Each record that follows should be transcribed word for word.

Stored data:
►

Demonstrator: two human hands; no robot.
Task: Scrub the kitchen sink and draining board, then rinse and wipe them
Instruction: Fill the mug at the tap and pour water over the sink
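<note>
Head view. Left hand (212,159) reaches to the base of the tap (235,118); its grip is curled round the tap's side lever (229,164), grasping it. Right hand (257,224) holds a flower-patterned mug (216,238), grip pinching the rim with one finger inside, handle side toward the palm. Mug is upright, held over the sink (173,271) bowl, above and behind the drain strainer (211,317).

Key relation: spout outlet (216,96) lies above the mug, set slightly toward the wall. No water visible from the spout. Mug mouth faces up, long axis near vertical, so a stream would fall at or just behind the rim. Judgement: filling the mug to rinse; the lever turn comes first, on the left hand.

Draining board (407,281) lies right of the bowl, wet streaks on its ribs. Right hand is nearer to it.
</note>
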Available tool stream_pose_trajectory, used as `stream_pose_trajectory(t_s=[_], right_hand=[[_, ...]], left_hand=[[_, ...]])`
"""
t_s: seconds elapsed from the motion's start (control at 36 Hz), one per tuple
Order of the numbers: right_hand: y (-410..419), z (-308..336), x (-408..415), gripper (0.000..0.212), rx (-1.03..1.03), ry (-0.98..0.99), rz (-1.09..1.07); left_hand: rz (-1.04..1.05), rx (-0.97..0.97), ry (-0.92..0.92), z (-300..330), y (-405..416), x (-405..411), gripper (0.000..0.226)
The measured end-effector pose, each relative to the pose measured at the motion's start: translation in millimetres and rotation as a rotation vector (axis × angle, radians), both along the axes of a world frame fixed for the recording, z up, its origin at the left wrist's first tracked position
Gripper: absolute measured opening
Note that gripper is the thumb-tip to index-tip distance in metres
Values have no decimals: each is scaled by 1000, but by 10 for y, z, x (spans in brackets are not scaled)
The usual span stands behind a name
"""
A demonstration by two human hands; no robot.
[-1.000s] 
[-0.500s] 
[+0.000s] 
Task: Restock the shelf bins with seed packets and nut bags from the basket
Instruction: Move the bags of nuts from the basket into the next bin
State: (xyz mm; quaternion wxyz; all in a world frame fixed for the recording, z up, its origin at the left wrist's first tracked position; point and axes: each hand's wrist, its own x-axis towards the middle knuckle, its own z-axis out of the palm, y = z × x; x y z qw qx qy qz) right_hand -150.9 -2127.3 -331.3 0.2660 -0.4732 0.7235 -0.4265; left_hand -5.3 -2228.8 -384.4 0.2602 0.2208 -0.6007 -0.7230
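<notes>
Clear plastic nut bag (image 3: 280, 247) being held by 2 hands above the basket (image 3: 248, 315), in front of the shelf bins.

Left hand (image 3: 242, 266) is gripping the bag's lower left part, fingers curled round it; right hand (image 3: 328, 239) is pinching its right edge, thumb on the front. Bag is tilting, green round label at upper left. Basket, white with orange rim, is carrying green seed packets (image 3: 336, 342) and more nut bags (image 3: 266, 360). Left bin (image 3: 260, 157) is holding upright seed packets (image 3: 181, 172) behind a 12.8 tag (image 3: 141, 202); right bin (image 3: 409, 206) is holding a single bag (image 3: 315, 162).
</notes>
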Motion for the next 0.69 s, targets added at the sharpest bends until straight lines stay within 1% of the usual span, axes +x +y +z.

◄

• **WRITTEN ANSWER**
Demonstrator: two human hands; no robot.
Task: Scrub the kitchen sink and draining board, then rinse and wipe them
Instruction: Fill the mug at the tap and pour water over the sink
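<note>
Head view. Left hand (212,159) reaches to the base of the tap (235,118); its grip is curled round the tap's side lever (229,164), grasping it. Right hand (257,224) holds a flower-patterned mug (216,238), grip pinching the rim with one finger inside, handle side toward the palm. Mug is upright, held over the sink (173,271) bowl, above and behind the drain strainer (211,317).

Key relation: spout outlet (216,96) lies above the mug, set slightly toward the wall. No water visible from the spout. Mug mouth faces up, long axis near vertical, so a stream would fall at or just behind the rim. Judgement: filling the mug to rinse; the lever turn comes first, on the left hand.

Draining board (407,281) lies right of the bowl, wet streaks on its ribs. Right hand is nearer to it.
</note>
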Available tool stream_pose_trajectory, used as `stream_pose_trajectory(t_s=[_], right_hand=[[_, ...]], left_hand=[[_, ...]])`
"""
t_s: seconds elapsed from the motion's start (control at 36 Hz), one per tuple
Order of the numbers: right_hand: y (-410..419), z (-308..336), x (-408..415), gripper (0.000..0.212), rx (-1.03..1.03), ry (-0.98..0.99), rz (-1.09..1.07); left_hand: rz (-1.04..1.05), rx (-0.97..0.97), ry (-0.92..0.92), z (-300..330), y (-405..416), x (-405..411), gripper (0.000..0.226)
The measured end-effector pose, each relative to the pose measured at the motion's start: translation in millimetres and rotation as a rotation vector (axis × angle, radians), both along the axes of a world frame fixed for the recording, z up, its origin at the left wrist's first tracked position
Gripper: absolute measured opening
Note that gripper is the thumb-tip to index-tip distance in metres
Values have no decimals: each is scaled by 1000, but by 10 for y, z, x (spans in brackets are not scaled)
The usual span stands behind a name
"""
A demonstration by two human hands; no robot.
[-1.000s] 
[-0.500s] 
[+0.000s] 
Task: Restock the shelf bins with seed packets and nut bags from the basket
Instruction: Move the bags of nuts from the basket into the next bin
State: (xyz mm; quaternion wxyz; all in a world frame fixed for the recording, z up, its origin at the left wrist's first tracked position; point and axes: each hand's wrist, its own x-axis towards the middle knuckle, its own z-axis out of the palm, y = z × x; x y z qw qx qy qz) right_hand -150.9 -2127.3 -331.3 0.2660 -0.4732 0.7235 -0.4265; left_hand -5.3 -2228.8 -384.4 0.2602 0.2208 -0.6007 -0.7230
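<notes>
Clear plastic nut bag (image 3: 280, 247) being held by 2 hands above the basket (image 3: 248, 315), in front of the shelf bins.

Left hand (image 3: 242, 266) is gripping the bag's lower left part, fingers curled round it; right hand (image 3: 328, 239) is pinching its right edge, thumb on the front. Bag is tilting, green round label at upper left. Basket, white with orange rim, is carrying green seed packets (image 3: 336, 342) and more nut bags (image 3: 266, 360). Left bin (image 3: 260, 157) is holding upright seed packets (image 3: 181, 172) behind a 12.8 tag (image 3: 141, 202); right bin (image 3: 409, 206) is holding a single bag (image 3: 315, 162).
</notes>
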Motion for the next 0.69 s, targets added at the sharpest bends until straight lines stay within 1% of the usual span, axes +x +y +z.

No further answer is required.